¿Qué quieres ser cuando seas grande?”, le pregunta una madre a su hija adolescente. Ella le contesta impasible: “Quiero ser una señora, la señora de algún hombre”.

Antonio Gómez de la Serna comentaba que el melodrama televisivo fue más eficaz que la iglesia católica. Su catecismo de gritos y de llantos, de pasiones y malentendidos, consolidó un sistema de aprendizaje muy eficiente. Hablamos de educación sentimental.

No importa si celebramos en febrero (San Valentín) o en septiembre (Amor y amistad), hay una realidad que se filtra por entre la fisura de ambos conceptos: nuestra idea de amor está íntimamente relacionada con las telenovelas que hicieron las veces de padre y madre para más de una generación de teleadictos. La educación sentimental está inscrita en nuestro chip (aspiraciones y distinciones) cultural. Las telenovelas de Verónica Castro o Thalía pasando por Fernando Gaitán y su Betty renacida fueron hechas del mismo material: cursilerías para crear estereotipos de género y de movilidad social, en el que siempre hay un cisne.

 

Si en los colegios no había profesores de sentimientos —quizás sí de filosofía o literatura o incluso teología—, si en las familias poco se enseñó sobre el amor, si nadie nos preparó para una pena, vale preguntarse quién se ha hecho cargo de educar nuestros afectos.

Desde los años setenta y sobretodo en los ochenta y noventa, las telenovelas se constituyeron en una marca, en una identidad. En América Latina tuvimos un nuevo sello de denominación de origen y un producto cultural para exportar al mundo diferente al café, materias primas (legales e ilegales) y las novelas del boom: el amor televisivo. El amor desbordado, que no existe sin lágrimas o sin gritando por la mitad de la calle que estamos enamorados. Me refiero al espectáculo del amor.

Por otro lado, el medio audiovisual es muy fácil. Leer es difícil, hay que enseñar a leer; no hay que enseñar a ver televisión.

Héctor Abad escribió en un libro inteligente y atento (Las formas de la pereza, Penguin Random House, 2007) que entre más vacuo sea un programa, más éxito tendrá pues los teleadictos no buscan calidad en la pantalla, no buscan nada que sea problemático (que los enfrente a dudas o incertidumbres) sino un calmante, un sedante. La televisión se ha convertido en una especie de farmacia moderna. Una botica que vende todo tipo de medicinas, útiles e inútiles. Podría decirse que cualquier programa funciona como remedio, incluyendo los programas placebo.

Gómez de la Serna dijo que la cursilería es el fracaso de la elegancia. Así, Latinoamérica convirtió ese fracaso en un poderoso género audiovisual que hizo de la soledad y los cuernos un chisme nacional. Transformó la intimidad en un bien público. Inventó una industria y un mercado de proporciones inimaginables: en el 2007, según una investigación de la Universidad de la Sabana, más de dos mil millones de personas en el mundo veían telenovelas. Hoy se producen en China, Japón, Serbia, Rusia y más países.

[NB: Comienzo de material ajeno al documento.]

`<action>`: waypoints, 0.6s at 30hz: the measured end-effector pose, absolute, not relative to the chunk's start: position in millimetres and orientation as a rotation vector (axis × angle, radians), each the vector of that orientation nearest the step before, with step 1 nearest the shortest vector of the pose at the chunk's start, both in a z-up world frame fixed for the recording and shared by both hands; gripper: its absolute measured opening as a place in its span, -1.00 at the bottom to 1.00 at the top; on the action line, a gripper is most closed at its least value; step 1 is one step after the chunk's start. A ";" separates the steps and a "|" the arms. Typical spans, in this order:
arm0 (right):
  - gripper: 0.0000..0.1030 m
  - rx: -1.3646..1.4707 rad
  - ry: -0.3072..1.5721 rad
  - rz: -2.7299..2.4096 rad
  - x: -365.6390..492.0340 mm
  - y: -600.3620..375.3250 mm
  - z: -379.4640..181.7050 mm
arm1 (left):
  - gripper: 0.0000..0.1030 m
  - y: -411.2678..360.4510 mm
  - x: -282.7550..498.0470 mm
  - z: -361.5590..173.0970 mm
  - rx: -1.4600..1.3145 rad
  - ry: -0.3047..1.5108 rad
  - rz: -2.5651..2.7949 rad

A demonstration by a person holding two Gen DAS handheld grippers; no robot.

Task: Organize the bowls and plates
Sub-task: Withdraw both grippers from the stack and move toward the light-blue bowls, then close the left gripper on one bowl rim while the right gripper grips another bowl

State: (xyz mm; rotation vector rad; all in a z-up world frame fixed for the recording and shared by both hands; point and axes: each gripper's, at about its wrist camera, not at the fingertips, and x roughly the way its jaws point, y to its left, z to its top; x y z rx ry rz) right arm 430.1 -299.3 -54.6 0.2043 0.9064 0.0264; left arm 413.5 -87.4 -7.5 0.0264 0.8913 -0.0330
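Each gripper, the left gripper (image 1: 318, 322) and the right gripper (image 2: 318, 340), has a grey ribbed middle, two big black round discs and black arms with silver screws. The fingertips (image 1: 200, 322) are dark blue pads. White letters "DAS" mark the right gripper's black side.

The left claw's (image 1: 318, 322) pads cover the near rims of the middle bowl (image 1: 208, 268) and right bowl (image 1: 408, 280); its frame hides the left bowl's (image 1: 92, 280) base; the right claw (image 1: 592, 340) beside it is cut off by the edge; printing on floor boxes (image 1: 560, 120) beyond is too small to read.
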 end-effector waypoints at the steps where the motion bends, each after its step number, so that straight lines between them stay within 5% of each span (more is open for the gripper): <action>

No se necesita hacer televisión inteligente. Los guionistas y productores no necesitan esforzarse demasiado: María la del Barrio (1995) enseña cómo ser mujer, cómo ser amada y, además, cómo terminar siendo millonaria en cien capítulos.

La Rochefoucauld (1613-1680) decía que si no hubieran existido las novelas de amor, como Madame Bovary o tragedias como Romeo y Julieta, el amor sería algo desconocido. Cada época y civilización crea su idea de amor, escribió Edgar Morin. Si trasladamos su planteamiento unos siglos después, cabe plantearse: ¿la cursilería es nuestra tragedia cotidiana? ¿Si tu amor no merece ser contado en la televisión, entonces no es amor?

Cuando las personas se emboban frente a una pantalla, están rindiendo un silencioso tributo a nuestra infinita capacidad de producir cursilería. Una cursilería apasionante, envuelta en una receta narrativa que funciona. Y funciona—escribe Abad— porque no es realista, porque no pretende imitar la realidad, sino meterla a la fuerza en un esquema simple de complicaciones ordenadas, claras, previsibles.

Cuando Delia Fiallo defendía sus culebrones cursis y repetitivos, dijo una frase contundente: “Las telenovelas no necesitarán nunca un Joyce”.